(Information shown Opens)
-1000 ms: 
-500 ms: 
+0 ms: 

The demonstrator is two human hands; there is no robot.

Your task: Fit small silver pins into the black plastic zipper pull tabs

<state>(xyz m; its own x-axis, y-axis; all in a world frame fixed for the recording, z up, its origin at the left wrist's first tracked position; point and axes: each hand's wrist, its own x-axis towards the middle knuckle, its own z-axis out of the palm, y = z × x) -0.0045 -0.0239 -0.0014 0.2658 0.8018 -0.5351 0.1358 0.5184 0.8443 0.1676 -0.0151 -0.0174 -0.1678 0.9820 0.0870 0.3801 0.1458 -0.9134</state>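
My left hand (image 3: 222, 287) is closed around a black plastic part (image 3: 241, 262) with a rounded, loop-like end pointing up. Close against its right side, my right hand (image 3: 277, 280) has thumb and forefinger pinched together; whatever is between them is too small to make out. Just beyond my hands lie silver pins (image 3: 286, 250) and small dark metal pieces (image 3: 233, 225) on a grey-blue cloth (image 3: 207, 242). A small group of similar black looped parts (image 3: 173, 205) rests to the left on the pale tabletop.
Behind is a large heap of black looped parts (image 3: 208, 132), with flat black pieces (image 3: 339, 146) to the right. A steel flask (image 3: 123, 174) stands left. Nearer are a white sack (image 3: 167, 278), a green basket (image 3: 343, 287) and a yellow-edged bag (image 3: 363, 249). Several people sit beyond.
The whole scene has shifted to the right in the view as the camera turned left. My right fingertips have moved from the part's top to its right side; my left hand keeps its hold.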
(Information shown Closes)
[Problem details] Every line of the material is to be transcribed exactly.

[Exercise answer]
-1000 ms: 
-500 ms: 
+0 ms: 

The demonstrator is two human hands; there is no robot.

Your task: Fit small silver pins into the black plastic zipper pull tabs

<state>(xyz m; its own x-axis, y-axis; all in a world frame fixed for the recording, z up, its origin at the left wrist's first tracked position; point and axes: each hand's wrist, its own x-axis towards the middle knuckle, its own z-axis out of the palm, y = z × x) -0.0045 -0.0239 -0.0014 0.2658 0.8018 -0.5351 0.1358 0.5184 0.8443 0.1676 -0.0151 -0.0174 -0.1678 0.9820 0.0870 0.3801 0.1458 -0.9134</state>
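My left hand (image 3: 222, 287) is closed around a black plastic part (image 3: 241, 262) with a rounded, loop-like end pointing up. Close against its right side, my right hand (image 3: 277, 280) has thumb and forefinger pinched together; whatever is between them is too small to make out. Just beyond my hands lie silver pins (image 3: 286, 250) and small dark metal pieces (image 3: 233, 225) on a grey-blue cloth (image 3: 207, 242). A small group of similar black looped parts (image 3: 173, 205) rests to the left on the pale tabletop.
Behind is a large heap of black looped parts (image 3: 208, 132), with flat black pieces (image 3: 339, 146) to the right. A steel flask (image 3: 123, 174) stands left. Nearer are a white sack (image 3: 167, 278), a green basket (image 3: 343, 287) and a yellow-edged bag (image 3: 363, 249). Several people sit beyond.
The whole scene has shifted to the right in the view as the camera turned left. My right fingertips have moved from the part's top to its right side; my left hand keeps its hold.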

With that, the exercise is complete.